Wednesday, August 02, 2006

Farc and the Uribe Administration: Or different strategies to not talking





If there has been anything clear in the history of processes of peace, is that the parts in conflict cannot be static about the decisions that they take. At given moments they have to be able to modify their positions, in order to improve its circumstances over the table. Per se a negotiation of peace is a formal conversation in which the parts bargain about its better conditions, considering it’s the strength and weakness as well as those of its opponent. But if we are to judge for the modifications that have taken place during the attempts of negotiation between the Colombian government, over the past four years and the leftist guerrilla movement of FARC, there seems to be that the Colombian government has not understood that in a negotiation of peace, your position cannot be static, for it is the end of the negotiation, or in other words, the formal victory of the guns over the possibility of reconciliation.
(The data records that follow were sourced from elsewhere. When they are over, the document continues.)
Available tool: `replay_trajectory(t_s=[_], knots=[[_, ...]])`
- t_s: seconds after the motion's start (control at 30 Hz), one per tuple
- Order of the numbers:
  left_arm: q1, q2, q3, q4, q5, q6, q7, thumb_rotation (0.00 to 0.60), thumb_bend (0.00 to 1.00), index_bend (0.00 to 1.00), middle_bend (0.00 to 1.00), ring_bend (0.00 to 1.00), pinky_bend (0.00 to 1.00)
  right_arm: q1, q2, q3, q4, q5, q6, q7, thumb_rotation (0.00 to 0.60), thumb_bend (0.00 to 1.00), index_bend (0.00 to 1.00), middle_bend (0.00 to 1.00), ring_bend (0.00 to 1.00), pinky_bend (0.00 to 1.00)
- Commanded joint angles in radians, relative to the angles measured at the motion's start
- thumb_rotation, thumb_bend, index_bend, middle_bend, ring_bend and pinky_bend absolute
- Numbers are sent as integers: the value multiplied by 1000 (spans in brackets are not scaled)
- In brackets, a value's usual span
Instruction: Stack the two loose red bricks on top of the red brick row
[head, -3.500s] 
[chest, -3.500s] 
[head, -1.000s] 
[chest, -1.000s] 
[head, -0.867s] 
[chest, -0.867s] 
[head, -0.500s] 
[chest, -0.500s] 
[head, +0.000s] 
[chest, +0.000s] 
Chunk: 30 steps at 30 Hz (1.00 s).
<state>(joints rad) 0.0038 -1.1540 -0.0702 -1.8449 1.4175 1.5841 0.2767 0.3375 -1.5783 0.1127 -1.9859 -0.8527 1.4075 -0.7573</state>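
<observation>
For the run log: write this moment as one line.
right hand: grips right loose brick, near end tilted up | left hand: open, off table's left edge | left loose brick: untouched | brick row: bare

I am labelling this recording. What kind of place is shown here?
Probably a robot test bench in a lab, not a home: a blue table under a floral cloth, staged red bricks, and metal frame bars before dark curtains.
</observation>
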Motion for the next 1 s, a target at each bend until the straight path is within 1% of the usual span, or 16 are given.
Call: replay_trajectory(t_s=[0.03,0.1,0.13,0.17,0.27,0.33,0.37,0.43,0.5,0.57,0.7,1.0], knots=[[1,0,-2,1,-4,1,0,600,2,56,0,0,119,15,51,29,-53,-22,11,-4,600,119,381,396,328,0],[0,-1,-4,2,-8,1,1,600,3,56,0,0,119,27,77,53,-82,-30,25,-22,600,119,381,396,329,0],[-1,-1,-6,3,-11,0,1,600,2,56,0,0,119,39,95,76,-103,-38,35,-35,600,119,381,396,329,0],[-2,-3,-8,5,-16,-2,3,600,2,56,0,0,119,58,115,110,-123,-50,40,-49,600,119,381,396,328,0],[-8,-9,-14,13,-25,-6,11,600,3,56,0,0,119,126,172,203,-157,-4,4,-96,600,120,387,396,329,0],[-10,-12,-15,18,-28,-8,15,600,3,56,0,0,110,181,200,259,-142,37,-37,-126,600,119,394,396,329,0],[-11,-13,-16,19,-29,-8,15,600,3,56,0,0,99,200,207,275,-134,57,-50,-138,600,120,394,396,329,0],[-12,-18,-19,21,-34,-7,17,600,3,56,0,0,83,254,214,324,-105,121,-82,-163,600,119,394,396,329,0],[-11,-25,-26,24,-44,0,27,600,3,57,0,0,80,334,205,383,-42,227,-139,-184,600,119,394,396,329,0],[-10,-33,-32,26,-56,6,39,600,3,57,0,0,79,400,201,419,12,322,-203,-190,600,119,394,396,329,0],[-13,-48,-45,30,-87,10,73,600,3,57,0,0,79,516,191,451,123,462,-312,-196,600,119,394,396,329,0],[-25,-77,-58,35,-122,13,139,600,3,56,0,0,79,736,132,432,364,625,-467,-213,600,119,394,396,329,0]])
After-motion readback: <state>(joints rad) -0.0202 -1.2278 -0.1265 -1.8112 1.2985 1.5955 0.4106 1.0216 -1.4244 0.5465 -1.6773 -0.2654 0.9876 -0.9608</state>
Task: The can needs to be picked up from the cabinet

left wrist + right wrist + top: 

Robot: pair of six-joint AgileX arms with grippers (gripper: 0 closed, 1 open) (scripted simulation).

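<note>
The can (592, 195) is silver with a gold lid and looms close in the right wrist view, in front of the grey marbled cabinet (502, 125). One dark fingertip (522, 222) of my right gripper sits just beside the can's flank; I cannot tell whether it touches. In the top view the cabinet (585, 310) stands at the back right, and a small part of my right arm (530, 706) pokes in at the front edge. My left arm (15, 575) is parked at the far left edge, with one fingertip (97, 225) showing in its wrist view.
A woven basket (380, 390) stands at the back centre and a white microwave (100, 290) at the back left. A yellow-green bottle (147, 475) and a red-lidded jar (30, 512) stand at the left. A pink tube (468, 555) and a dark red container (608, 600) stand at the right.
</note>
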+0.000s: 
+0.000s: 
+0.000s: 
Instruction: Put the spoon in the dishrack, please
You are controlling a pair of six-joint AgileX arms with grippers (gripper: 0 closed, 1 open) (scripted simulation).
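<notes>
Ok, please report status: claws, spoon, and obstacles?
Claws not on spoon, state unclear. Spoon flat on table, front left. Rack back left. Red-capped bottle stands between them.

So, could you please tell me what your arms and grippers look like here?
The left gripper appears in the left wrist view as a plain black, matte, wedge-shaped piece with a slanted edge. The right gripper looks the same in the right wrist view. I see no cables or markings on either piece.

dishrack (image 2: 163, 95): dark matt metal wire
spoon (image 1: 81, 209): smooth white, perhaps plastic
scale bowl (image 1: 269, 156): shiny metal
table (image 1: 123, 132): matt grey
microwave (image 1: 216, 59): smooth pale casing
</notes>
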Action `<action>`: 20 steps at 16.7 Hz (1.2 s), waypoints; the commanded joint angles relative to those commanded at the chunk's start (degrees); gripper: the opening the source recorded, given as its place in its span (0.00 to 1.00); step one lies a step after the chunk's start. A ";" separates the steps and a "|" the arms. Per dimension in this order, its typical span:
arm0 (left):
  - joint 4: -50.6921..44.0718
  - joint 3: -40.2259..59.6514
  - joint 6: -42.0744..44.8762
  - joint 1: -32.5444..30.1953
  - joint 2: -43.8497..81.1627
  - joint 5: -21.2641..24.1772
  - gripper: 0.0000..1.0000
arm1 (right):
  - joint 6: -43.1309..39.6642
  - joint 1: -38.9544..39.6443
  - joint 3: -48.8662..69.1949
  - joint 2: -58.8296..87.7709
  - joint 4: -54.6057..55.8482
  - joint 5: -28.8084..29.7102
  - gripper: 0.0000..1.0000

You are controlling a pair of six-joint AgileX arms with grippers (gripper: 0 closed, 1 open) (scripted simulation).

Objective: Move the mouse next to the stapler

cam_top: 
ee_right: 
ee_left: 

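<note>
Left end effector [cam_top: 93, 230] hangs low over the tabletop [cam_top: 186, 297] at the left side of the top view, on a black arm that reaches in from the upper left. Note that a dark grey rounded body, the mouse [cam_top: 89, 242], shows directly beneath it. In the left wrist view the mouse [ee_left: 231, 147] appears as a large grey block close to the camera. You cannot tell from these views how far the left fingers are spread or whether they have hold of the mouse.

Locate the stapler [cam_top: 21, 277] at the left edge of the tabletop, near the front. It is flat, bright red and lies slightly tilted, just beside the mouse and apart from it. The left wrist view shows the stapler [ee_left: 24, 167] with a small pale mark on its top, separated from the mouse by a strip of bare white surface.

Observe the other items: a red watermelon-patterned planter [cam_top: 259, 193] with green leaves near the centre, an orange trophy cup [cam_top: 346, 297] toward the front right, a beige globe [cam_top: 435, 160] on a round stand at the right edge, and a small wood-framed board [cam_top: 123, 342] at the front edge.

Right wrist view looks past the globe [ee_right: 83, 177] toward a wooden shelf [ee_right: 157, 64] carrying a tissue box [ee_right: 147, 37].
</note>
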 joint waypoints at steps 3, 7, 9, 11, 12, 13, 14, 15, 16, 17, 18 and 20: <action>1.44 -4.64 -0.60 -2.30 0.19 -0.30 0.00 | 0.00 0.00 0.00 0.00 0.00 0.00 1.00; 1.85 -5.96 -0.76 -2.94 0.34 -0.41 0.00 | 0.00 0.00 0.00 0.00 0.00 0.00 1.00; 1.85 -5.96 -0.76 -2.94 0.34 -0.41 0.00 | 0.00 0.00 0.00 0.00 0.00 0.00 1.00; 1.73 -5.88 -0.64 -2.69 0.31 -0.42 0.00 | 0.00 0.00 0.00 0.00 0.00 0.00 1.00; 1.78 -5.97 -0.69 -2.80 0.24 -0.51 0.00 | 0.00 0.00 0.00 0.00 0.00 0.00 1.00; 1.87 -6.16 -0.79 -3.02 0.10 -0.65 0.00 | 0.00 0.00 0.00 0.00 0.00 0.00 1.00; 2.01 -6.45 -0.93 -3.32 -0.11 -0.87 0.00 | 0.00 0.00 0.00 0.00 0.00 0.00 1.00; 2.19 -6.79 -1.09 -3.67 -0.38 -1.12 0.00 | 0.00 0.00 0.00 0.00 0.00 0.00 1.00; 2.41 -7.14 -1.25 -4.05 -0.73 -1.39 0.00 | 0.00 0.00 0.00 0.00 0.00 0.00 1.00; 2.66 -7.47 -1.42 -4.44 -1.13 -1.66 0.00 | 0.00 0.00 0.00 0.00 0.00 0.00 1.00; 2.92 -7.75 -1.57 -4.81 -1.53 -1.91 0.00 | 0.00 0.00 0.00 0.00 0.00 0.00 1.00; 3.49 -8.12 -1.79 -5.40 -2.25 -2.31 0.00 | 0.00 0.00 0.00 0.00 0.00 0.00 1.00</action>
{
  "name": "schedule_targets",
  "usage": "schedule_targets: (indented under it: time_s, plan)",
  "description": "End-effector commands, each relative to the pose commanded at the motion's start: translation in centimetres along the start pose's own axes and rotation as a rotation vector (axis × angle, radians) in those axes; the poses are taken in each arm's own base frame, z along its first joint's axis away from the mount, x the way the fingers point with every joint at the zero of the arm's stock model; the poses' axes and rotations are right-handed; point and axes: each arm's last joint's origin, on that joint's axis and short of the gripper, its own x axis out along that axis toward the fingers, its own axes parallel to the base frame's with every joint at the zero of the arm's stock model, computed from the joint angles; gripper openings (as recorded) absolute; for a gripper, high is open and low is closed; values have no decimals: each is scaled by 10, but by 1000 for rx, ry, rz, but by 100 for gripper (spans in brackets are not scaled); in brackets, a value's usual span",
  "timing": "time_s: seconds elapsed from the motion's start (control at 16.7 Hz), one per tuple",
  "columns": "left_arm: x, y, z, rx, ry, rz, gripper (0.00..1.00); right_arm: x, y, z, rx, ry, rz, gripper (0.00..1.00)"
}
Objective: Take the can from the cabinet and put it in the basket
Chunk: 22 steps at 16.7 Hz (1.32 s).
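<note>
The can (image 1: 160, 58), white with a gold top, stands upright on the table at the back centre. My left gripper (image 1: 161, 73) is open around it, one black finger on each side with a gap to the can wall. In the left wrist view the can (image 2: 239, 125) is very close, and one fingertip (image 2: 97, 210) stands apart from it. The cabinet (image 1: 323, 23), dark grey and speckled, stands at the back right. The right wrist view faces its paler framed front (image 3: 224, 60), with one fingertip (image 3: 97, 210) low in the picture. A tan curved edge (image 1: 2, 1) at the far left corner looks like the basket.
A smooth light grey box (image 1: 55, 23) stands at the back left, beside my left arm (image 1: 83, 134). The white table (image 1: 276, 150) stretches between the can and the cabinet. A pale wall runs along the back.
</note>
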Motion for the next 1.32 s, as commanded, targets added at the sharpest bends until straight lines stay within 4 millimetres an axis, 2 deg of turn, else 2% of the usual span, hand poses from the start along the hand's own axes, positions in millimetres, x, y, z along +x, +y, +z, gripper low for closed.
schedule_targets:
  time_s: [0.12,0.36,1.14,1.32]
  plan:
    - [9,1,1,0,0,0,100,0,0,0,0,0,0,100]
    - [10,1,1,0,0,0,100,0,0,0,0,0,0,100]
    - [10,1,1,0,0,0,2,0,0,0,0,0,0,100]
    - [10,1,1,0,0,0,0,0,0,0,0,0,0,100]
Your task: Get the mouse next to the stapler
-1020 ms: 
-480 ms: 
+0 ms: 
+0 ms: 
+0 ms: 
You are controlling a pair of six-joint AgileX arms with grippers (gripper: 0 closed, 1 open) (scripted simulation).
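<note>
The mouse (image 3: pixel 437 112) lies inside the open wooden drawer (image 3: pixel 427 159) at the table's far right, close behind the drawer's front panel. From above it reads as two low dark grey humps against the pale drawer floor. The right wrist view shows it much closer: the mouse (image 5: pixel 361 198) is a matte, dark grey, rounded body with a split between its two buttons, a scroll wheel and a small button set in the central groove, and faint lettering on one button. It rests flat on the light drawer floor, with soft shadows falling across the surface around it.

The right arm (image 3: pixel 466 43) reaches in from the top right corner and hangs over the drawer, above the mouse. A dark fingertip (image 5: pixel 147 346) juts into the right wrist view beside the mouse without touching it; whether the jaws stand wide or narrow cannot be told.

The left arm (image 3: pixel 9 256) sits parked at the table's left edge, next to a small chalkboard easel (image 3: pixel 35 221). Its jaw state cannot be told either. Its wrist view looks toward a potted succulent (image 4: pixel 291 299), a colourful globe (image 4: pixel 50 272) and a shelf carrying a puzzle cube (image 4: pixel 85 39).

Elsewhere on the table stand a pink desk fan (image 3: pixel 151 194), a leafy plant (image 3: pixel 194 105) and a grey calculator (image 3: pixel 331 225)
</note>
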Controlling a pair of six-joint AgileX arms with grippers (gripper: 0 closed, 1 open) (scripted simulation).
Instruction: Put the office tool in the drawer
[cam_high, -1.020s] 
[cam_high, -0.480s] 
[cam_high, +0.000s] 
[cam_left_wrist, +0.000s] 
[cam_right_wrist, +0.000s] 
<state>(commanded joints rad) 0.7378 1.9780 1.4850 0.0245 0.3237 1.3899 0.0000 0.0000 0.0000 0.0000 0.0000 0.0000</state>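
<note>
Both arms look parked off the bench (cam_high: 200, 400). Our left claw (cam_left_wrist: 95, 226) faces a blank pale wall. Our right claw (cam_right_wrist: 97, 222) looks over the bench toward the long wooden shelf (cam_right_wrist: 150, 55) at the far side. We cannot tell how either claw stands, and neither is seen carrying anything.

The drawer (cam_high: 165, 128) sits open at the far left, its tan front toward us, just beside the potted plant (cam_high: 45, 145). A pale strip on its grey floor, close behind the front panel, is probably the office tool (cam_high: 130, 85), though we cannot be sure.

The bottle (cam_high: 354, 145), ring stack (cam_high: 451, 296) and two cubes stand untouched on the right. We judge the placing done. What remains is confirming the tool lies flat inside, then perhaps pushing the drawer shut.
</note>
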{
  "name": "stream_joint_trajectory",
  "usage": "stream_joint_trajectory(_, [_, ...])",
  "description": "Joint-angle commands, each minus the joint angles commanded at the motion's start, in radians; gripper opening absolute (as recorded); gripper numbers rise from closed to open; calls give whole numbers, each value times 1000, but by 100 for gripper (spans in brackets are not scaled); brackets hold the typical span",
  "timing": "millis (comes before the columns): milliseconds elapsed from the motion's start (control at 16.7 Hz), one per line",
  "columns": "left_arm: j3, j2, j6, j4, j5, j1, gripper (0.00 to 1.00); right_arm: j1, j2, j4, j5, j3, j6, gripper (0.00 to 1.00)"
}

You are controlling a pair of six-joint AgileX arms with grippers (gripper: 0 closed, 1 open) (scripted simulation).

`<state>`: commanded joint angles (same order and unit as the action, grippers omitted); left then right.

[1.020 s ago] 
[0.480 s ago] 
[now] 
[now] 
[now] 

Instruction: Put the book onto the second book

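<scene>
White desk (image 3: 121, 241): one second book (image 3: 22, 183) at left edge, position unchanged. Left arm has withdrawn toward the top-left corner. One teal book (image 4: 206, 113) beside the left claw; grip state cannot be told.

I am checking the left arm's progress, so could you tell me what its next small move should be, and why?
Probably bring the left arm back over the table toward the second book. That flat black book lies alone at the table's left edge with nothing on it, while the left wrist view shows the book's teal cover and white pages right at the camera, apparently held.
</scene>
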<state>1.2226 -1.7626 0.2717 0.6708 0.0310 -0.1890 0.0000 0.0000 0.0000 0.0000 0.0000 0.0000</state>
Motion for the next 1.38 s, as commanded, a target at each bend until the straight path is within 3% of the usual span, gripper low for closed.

From the beginning of the Uribe administration, the Colombian government has been looking for secret contacts that may build confidence with the guerrilla of FARC to the point of setting up a meting where the representative of the parts could discuss face to face their differences, trying to build agreements. However, the parts do not trust each other and seems that won’t ever trust each other. None of them is able to renounce temporarily to its strategic advantages to make possible a conversation of peace, for they both consider that any effort that improve the possibilities of a conversation of peace is a strategic advantage that the opponent is going to capitalize.
For one side, the FARC movement is trying to make public any contact of peace with the government, because their experience is that this is the only way through which the government may feel itself bind to any possible agreement as wells as to respect the guerrilla representatives; whereas the government does not trust any attempt of negotiation that implies public conversations for in their perception it undermines its possibilities of action as the responses of the society to the armed group. Especially considering that the president Uribe won the presidential elections for attacking the former conversations of peace that took place with the former president.
But at the very end of the issue, the FARC and the Colombian government need each other, and could spend the next four years avoiding the strategies of negotiation, but this is only going to degrade the conflict, with its consequent political costs. Both of them need to make efforts that improve the possibilities of an agreement of pace, otherwise, the political myopia will be too expensive to be paid.